Given the records below, would you repeat exactly the lines that begin at the one containing "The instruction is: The" and end at the one containing "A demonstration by", inclusive?

Recorded data:
========
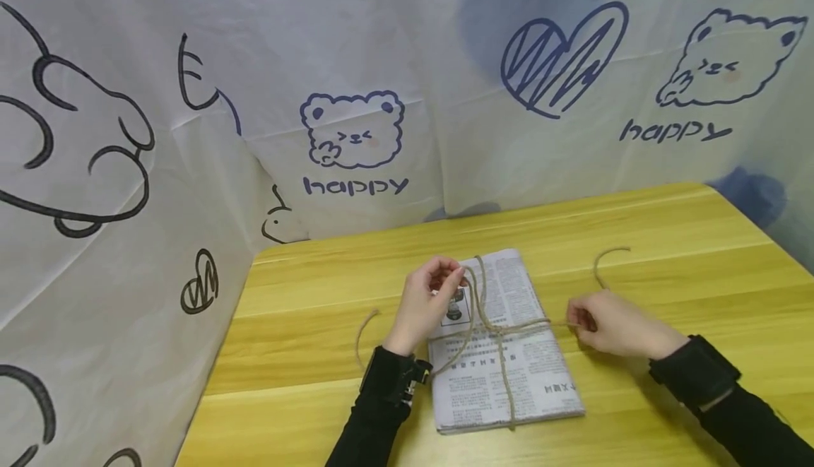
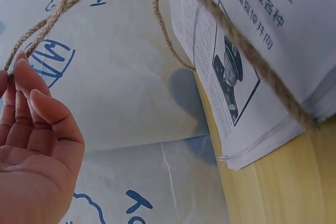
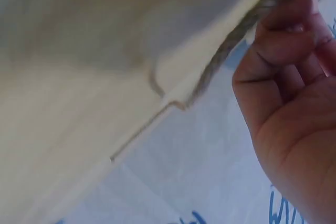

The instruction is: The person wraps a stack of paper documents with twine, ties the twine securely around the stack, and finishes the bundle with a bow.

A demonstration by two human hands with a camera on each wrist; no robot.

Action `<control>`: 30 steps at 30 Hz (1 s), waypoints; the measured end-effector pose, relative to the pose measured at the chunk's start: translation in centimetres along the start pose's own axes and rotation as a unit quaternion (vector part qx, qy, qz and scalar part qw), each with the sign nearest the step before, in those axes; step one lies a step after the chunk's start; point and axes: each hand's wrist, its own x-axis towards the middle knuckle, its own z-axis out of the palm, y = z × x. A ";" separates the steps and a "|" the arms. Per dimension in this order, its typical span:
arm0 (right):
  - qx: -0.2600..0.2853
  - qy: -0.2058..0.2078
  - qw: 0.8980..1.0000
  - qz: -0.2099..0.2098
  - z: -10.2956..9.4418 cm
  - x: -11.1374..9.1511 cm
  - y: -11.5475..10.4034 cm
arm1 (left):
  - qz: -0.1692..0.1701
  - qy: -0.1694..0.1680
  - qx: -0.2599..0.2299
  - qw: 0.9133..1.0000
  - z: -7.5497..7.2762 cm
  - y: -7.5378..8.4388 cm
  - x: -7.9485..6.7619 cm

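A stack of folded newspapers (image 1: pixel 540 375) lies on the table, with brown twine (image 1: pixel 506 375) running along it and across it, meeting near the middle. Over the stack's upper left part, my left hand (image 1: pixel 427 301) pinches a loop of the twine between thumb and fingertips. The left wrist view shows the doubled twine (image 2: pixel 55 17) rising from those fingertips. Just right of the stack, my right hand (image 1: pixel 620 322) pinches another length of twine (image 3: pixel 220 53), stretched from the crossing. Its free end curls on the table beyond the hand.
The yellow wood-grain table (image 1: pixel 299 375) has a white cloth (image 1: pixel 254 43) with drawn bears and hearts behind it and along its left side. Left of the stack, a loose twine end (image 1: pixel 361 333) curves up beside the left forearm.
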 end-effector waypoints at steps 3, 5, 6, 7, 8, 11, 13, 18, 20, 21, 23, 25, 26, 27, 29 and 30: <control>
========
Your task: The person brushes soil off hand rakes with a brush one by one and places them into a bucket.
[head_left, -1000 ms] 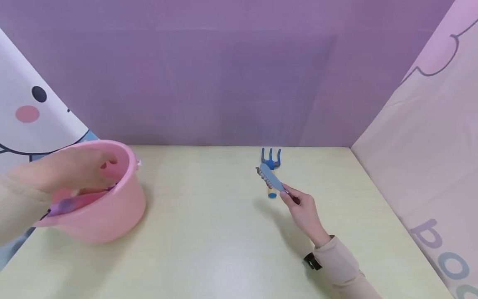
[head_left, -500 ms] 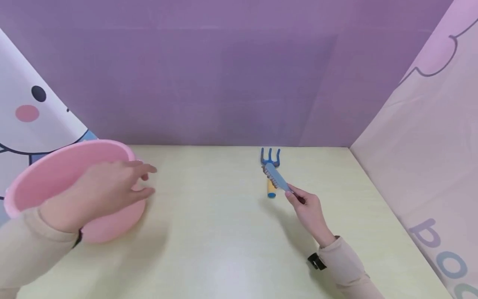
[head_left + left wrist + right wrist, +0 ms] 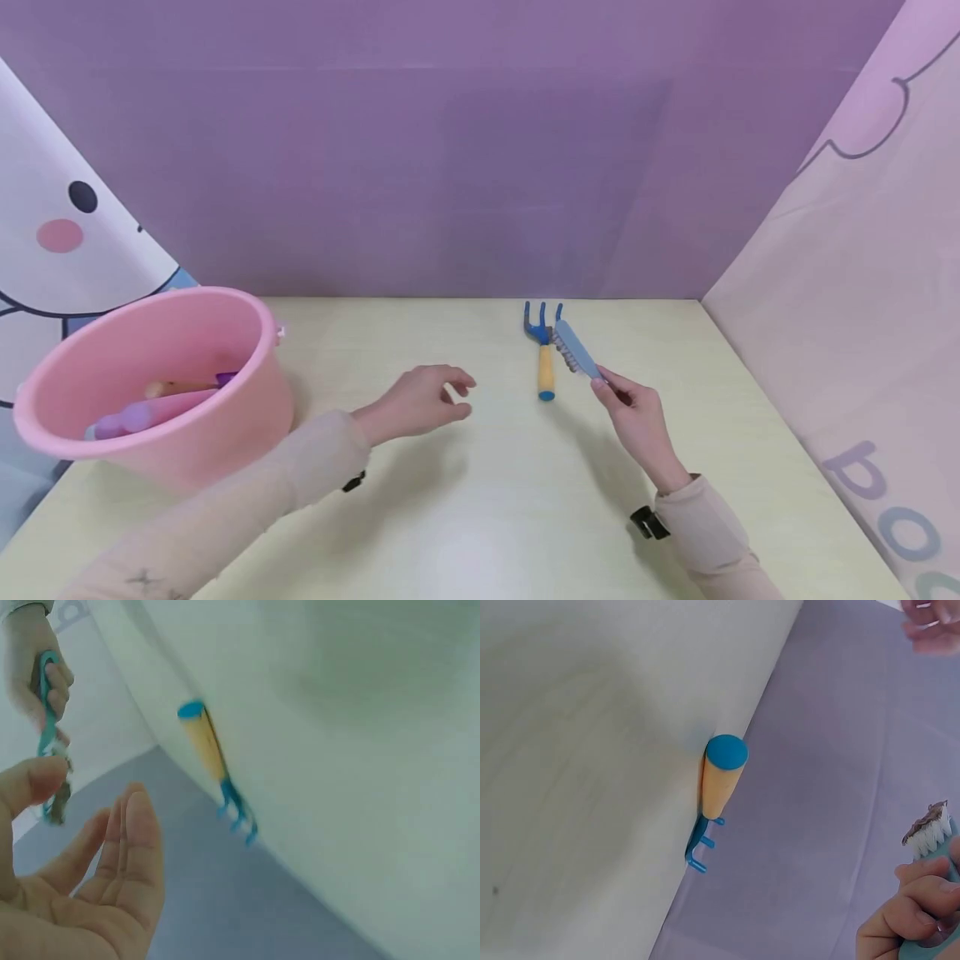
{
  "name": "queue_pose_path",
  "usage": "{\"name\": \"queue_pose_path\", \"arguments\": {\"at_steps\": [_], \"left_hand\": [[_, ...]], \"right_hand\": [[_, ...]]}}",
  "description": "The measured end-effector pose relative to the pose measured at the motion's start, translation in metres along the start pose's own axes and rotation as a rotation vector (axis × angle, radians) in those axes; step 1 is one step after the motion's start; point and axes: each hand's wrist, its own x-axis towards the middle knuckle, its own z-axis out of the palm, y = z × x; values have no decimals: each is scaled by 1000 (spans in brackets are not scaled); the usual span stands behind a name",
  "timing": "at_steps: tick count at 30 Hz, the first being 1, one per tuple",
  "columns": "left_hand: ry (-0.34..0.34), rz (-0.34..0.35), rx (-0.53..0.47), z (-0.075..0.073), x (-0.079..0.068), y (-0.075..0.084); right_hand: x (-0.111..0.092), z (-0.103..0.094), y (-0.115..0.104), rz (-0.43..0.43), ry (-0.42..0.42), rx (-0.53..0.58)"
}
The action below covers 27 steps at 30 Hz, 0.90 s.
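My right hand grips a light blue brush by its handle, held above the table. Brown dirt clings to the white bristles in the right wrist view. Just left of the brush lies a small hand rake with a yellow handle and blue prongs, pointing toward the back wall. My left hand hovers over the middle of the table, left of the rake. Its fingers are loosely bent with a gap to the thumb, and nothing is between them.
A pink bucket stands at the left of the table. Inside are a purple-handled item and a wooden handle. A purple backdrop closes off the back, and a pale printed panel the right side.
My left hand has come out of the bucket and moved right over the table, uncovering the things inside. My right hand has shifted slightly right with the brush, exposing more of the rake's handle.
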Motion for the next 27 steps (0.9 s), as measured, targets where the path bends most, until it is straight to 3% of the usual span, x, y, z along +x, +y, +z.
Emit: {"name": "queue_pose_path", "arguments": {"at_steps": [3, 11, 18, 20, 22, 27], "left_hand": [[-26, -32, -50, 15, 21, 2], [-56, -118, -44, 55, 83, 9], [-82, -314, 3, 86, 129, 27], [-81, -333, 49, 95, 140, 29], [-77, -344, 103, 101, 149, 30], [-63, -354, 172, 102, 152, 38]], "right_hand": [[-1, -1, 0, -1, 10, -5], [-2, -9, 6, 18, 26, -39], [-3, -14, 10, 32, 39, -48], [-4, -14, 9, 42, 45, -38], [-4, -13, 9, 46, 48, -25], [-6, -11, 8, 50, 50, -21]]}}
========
== YOUR RESPONSE ==
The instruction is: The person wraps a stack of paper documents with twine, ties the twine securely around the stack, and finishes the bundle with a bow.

A demonstration by two human hands with a camera on each wrist; no robot.

No additional answer is needed.